Born in 1924 in New York, he had a tough childhood as the
stepson of a harsh Harlem preacher, and he experienced racial discrimination
first-hand growing up in the city.
He became a preacher himself in his teens, but then was disillusioned
with religion and finally found his calling as a writer. After a difficult
adolescence, during which he realized he was gay, he left the United States and
moved to France in the late 1940s.
There
he produced internationally acclaimed literature, made friends with other expatriate or exiled writers and artists, and remained actively
engaged in African Americans’ struggle for equality.
A 2004 postage stamp, honouring Baldwin. |
He also spent time in other cities such as Istanbul, but he
returned “home” to America several times to take part in civil-rights marches. Through speeches, lectures and press interviews, he was uncompromising in his condemnation of the racial situation of the
time and the hypocrisy of certain leaders.
“Paris had a big impact on his writing and on his life,”
says Craven. “Paradoxically, it made him want to reject the United States but also
go back and help. He was less constrained in Paris than in the United States.”

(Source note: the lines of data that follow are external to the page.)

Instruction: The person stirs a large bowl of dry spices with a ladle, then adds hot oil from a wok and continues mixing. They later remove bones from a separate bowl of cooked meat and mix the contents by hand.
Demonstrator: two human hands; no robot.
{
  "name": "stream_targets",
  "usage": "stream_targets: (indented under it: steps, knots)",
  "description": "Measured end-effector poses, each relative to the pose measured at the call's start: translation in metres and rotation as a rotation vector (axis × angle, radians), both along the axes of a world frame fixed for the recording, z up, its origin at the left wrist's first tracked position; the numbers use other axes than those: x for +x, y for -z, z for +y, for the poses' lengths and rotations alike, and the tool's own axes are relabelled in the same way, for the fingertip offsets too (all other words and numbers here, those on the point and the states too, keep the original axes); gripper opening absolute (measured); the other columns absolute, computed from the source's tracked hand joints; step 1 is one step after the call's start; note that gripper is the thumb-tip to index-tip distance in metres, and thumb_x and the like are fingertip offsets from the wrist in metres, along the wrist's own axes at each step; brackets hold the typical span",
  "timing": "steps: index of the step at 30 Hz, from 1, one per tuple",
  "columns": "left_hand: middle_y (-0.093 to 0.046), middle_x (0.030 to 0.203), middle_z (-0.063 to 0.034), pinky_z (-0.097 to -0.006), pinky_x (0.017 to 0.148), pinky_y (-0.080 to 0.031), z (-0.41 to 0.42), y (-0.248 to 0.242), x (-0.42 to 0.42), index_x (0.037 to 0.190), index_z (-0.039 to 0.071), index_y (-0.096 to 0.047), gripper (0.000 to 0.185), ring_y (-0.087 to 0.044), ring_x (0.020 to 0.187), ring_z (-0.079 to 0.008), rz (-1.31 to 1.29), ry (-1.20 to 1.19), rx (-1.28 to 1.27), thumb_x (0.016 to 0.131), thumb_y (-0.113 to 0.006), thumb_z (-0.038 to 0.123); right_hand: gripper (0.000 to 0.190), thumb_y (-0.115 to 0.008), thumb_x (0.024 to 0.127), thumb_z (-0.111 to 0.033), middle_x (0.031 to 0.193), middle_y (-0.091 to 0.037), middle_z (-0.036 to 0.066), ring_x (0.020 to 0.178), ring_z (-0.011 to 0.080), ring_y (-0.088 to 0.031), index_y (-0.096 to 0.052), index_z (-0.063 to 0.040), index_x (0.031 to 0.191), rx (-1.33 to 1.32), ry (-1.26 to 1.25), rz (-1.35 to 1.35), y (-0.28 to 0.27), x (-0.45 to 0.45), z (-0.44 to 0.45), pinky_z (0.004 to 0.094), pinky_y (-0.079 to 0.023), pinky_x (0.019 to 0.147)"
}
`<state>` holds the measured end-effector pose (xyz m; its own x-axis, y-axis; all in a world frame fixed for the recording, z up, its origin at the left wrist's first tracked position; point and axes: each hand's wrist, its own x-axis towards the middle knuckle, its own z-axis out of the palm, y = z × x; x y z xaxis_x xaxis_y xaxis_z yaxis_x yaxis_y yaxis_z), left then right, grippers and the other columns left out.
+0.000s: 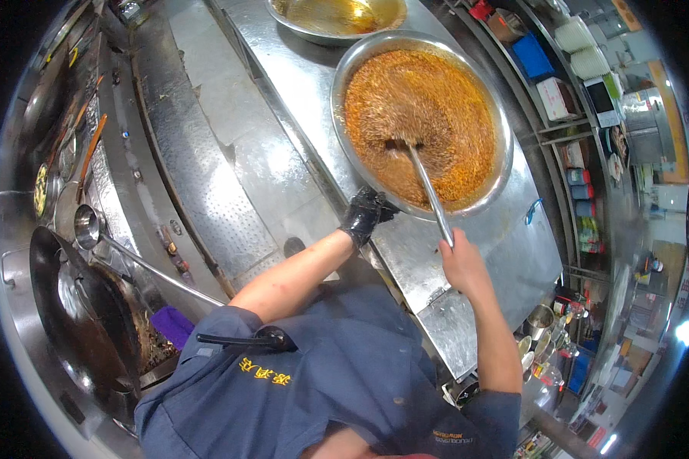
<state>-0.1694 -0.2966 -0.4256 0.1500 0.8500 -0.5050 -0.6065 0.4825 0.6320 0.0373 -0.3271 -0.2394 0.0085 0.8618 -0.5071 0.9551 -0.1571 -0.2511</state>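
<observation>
A wide metal basin (506,155) stands on the steel worktable before me, filled with an orange-brown, grainy, oily mixture (470,109). My right hand (465,261), bare, grips the end of a long metal handle (427,183). The handle slants down into the basin, and the head of the tool is mostly sunk in the mixture, where the surface looks blurred with motion. My left hand (368,215), in a black glove, is at the basin's near left rim with its fingers curled against it; the fingertips are partly hidden.
A second metal basin (333,39) with yellowish oil stands just beyond. To my left lie a wok (80,321), a long-handled ladle (89,226) and a purple cloth (172,326) on the stove. Shelves with boxes and a blue tray (532,55) line the right; a blue tie (532,211) lies on the worktable (402,252).
</observation>
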Motion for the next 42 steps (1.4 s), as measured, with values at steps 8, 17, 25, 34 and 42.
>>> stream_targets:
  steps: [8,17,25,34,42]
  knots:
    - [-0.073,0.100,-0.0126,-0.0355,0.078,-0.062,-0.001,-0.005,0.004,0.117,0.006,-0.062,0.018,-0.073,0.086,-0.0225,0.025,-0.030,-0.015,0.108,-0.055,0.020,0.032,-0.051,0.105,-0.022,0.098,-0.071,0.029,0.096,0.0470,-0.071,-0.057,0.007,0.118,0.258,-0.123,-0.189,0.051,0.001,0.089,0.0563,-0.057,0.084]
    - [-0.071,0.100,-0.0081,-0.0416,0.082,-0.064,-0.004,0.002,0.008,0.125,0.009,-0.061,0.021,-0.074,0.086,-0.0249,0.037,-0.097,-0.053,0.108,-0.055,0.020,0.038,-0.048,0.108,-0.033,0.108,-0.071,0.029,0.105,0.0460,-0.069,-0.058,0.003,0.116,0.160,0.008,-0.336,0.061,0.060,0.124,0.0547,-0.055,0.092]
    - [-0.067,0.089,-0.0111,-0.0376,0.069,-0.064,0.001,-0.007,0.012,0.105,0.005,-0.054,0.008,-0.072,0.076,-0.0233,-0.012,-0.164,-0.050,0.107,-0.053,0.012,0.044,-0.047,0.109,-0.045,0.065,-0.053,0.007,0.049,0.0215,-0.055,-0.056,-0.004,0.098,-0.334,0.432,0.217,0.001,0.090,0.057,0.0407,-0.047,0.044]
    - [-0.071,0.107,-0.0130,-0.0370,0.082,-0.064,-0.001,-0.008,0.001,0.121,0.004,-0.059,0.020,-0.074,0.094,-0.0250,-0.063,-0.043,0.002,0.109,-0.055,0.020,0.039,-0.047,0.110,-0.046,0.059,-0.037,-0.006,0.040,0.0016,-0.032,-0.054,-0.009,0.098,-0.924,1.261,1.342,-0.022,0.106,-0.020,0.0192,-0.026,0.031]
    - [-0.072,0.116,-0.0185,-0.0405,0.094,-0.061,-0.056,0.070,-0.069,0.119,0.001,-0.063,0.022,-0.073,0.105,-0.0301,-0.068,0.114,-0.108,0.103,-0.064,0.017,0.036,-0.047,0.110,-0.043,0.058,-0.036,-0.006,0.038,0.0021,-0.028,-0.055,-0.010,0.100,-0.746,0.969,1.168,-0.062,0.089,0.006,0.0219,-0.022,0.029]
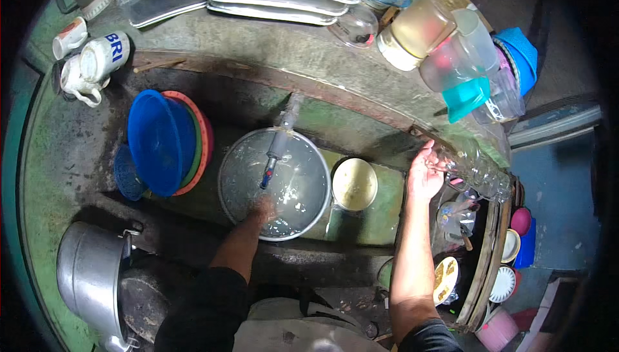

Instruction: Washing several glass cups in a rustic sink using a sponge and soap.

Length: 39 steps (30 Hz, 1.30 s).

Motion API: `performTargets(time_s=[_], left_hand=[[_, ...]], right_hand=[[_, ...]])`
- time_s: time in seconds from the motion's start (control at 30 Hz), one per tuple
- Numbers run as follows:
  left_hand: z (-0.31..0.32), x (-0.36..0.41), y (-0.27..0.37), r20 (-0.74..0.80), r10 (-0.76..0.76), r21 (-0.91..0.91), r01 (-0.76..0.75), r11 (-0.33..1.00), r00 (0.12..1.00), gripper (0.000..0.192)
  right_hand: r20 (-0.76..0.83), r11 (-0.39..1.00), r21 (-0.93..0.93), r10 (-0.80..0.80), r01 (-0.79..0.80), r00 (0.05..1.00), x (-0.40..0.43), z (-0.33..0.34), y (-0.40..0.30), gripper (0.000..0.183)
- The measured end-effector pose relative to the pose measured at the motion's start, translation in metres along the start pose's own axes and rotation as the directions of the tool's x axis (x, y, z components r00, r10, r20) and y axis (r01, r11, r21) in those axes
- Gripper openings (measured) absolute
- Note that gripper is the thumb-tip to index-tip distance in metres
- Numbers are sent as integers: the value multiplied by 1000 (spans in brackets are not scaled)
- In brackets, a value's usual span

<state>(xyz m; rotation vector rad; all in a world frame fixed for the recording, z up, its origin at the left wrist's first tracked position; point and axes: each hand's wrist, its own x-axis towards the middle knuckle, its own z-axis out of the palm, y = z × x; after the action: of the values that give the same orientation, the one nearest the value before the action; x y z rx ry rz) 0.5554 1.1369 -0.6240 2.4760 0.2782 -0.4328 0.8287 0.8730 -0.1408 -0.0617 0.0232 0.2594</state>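
A large round metal basin (309,182) filled with water stands in the sink beneath a grey pipe tap (278,144). My left hand (262,209) reaches into the basin below the tap's spout; its fingers are blurred at the water, so their pose is unclear. To the right, my right hand (425,173) is raised by clear plastic bottles (478,170), palm turned up and fingers partly curled. Whether it touches a bottle cannot be told. A cream-coloured round tub (355,184) sits between the basin and my right forearm.
Blue, green and red plastic basins (154,144) lean together at left. Mugs (104,57) stand on the ledge, with metal trays (280,3) and plastic containers (420,27) farther right. A large aluminium pot (89,269) is at lower left, a food-stained plate (446,279) at lower right.
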Motion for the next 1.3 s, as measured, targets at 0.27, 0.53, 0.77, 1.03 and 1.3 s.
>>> performTargets(time_s=[0.27,0.53,0.77,1.03,1.3], left_hand=[[-205,-71,94,-135,-60,-570,-28,821,989,88],[-271,-128,146,-16,42,-938,0,-347,999,65],[-272,-149,184,-39,378,-247,358,-901,925,66],[-278,-139,119,181,261,-881,274,-386,948,65],[-356,-96,157,-138,44,-164,-67,984,989,30]], right_hand=[[-281,849,-432,194,-304,940,-81,-37,-5,62],[-546,192,-759,334,-623,768,-115,-56,106,33],[-730,-373,-673,477,-639,489,-91,-29,206,59],[-582,-577,-782,542,-235,606,-91,-62,225,32],[-105,-568,-715,663,408,741,-149,-91,244,26]])
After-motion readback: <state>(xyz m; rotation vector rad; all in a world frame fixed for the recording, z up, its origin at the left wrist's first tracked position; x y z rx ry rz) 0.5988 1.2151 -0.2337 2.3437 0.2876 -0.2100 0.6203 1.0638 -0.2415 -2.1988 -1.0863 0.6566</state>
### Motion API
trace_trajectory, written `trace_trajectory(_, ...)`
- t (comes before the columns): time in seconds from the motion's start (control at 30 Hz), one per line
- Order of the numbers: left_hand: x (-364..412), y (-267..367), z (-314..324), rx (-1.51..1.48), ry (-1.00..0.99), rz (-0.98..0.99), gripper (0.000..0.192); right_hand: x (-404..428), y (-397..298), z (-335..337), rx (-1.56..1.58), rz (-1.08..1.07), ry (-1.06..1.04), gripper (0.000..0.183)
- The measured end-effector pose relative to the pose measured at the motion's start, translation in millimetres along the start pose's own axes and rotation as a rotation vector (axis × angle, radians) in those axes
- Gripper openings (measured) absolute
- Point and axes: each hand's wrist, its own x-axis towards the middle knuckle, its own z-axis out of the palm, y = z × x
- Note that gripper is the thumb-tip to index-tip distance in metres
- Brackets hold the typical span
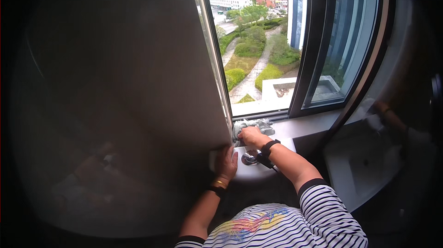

Craven – a white professor who grew up in the southern state
of North Carolina – said she was 12 or 13 years old when she first read
Baldwin’s books and felt supported in her own discomfort at what she saw around
her.
Professor Alice Mikal Craven (photo: M / SWAN) |
“The books spoke to
me because I was from the South and unhappy with things as they were, and upset
at hearing from adults around me that what I was witnessing was the way things
should be,” she said in the interview.
According to its stated aims, the conference “hopes to be an
international point of intersection for all those interested in Baldwin’s
writing, from literary and cultural critics, to political activists, poets,
musicians, publishers and historians”.
The numerous presentations, from a roster of
renowned experts, will take place at AUP and at other venues in the city. They
include debates about Baldwin and his relationship with “Art, race and Black
Power”; an examination of his short stories; a look at how his work is taught
today; and how his writing ties into the “Black Lives Matter” movement – which
has been sparked by cases of police killings of African Americans in the United
States.
Baldwin’s writing on homosexuality, and later gay rights,
will also be the subject of discussion in a panel titled “Sexuality, Homophobic
Masculinity and Sexual Paradoxes,” while his links with the church will feature
in “Baldwin, Religion and Black Liberation Theologies”.
Artists form a key component of the conference, which
equally explores the “responsibility of the artist in contemporary society”.
Here, artist-scholars and performers such as Abby Dobson, Kendra Ross, jessica
Care moore and Imani Uzuri will put forward their views about their own
activism through the arts.
Actress Gladys Arnaud. |
Up for debate, too, is the issue of who has the right to
tell whose story – a question that Baldwin perhaps transcended, with stories
that reach across racial, national and gender lines.
The France-based “Collectif James Baldwin” (founded by
French-Caribbean theatre director Samuel Légitimus) will stage a performance,
for instance, at the iconic American Church in Paris, the site where some
civil-rights marches wound up in France during the 1960s.
Gladys Arnaud, a Martinique-born actress and member of the Collectif, will read a monologue from
Baldwin’s 1954 play “The Amen Corner”, and she says that the author’s work has
particular significance for her both as an actor and as an individual.
“For me, James Baldwin represents tolerance,” she said in an
interview. “He was a great humanist, and he helped me to realize that you
shouldn’t accept things as they are but to try to understand how you can effect
change, without letting yourself be overcome by anger and bitterness.”
She added that through acting in plays that Baldwin wrote,
her comprehension of character complexity has also deepened, because no one is
ever “fully a saint or a demon – you can be both right and wrong as a
character”.
Baldwin’s legacy, she said, is the idea that we should all “accept
one another, in spite of our differences”. - A.M.